Now, don’t get me wrong. Postpartum depression is a very serious diagnosis, and in some cases, medication is the best course of treatment, hands down. I knew that. But I also knew physical activity could only help jump-start my recovery.
I hadn’t yet been given medical approval to resume exercise, and as a Pilates instructor, dancer, and outdoor adventurer, movement had always been my preferred form of stress relief. Getting cleared to exercise was key to my mental health. For the first time, I realized it wasn’t just my body that was craving movement; it was my brain, too.
I answered her, “What about exercise? Can I move yet? Can I hike, run, anything?”
My doctor took out her prescription pad and started writing. “Exercise, 30 minutes every day,” she wrote. She ripped the script off the pad and handed it to me.
“Let’s try it,” she said. “But I’m going to call you to check in. If it’s not enough, we’ll try the medication.”
The next day, I laced up my hiking boots, put the dog on a leash, strapped my baby into a carrier, and headed out into the freshly fallen snow for a hike. Every step felt therapeutic. Finally, I was moving my body again, breathing fresh air. The rogue thoughts that rattled in my brain started falling in line with the rhythm of my steps.

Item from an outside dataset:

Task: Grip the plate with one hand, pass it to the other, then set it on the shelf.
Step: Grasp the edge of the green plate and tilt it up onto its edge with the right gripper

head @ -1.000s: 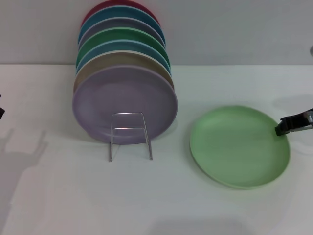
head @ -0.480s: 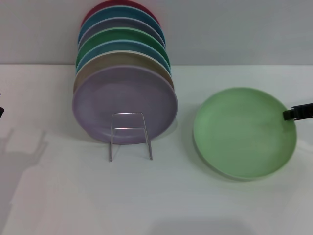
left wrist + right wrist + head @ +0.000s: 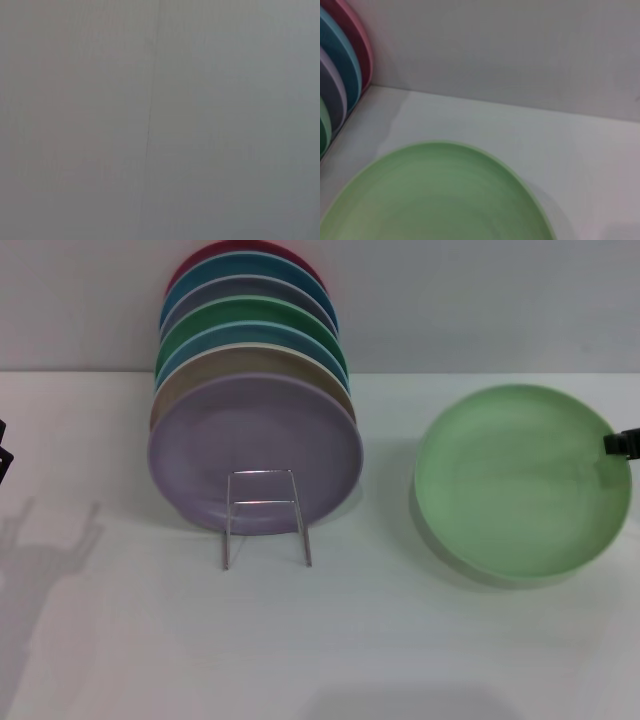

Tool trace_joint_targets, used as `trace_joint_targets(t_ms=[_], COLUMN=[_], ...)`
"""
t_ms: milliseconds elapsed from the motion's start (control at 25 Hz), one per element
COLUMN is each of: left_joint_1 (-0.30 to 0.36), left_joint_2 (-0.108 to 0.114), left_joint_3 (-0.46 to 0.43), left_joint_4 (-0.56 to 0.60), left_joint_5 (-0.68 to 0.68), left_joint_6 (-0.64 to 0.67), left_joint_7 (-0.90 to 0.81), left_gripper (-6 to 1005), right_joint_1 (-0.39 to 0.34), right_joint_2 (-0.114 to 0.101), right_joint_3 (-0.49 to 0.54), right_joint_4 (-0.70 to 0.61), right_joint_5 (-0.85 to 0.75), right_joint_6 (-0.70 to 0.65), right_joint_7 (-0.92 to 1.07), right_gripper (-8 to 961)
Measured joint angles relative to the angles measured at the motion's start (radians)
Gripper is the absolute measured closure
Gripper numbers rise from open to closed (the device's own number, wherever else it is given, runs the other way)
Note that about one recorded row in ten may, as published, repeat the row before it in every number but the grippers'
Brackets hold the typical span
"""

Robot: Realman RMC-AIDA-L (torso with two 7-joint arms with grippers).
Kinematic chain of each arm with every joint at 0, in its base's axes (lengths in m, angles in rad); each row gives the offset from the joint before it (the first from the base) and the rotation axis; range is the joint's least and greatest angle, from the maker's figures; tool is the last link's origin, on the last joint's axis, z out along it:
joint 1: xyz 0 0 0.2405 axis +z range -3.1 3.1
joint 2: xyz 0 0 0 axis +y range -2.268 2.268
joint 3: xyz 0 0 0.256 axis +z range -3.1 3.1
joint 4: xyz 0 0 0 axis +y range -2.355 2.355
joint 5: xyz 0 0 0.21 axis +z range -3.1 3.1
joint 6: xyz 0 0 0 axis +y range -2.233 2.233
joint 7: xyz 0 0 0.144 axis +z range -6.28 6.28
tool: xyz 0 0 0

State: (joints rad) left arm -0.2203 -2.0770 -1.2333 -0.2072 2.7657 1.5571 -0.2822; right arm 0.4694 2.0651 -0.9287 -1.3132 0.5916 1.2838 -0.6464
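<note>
My right gripper (image 3: 622,444) pinches the right rim of the light green plate (image 3: 520,478), holding it tilted above the white table (image 3: 400,640) at the frame's right edge; only the fingertips show, so the grip looks closed but I cannot be certain. Open tabletop separates the plate from the wire rack (image 3: 265,515) of upright plates (image 3: 255,450). My left gripper (image 3: 4,455) barely shows at the left edge, its state unclear.
</note>
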Motion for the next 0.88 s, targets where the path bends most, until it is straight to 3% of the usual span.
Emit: trace_joint_targets(t_ms=[520, 880], left_joint_1=[-0.006, -0.007], left_joint_2=[0.001, 0.002], left_joint_3=[0.0, 0.0], left_joint_4=[0.006, 0.008], left_joint_5=[0.0, 0.0], left_joint_6=[0.0, 0.0], left_joint_7=[0.002, 0.002], left_gripper=[137, 138], right_joint_1=[-0.06, -0.136], right_joint_2=[0.022, 0.023], right_joint_3=[-0.106, -0.3], right_joint_4=[-0.174, -0.264], right_joint_5=[-0.092, -0.158], right_joint_6=[-0.074, -0.254], right_joint_7=[0.02, 0.038], right_gripper=[936, 936])
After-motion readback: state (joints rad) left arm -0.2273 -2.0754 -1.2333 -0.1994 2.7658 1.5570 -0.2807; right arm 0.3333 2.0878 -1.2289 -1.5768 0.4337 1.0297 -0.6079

With each and every step, my mind quieted, focusing more on the way my body felt in that present moment than on the fear that kept me awake at night. My body was still healing, and I moved slowly, intentionally. I felt my muscles wake up. I wasn’t anywhere near my peak physical condition, but it didn’t matter.
I was moving, and that was enough.
I wasn’t thinking about “losing baby weight” or pushing myself to achieve. I was only thinking about clearing my head, one step at a time.
Slowly, steadily I walked up that hill, and I knew it was the beginning of my recovery.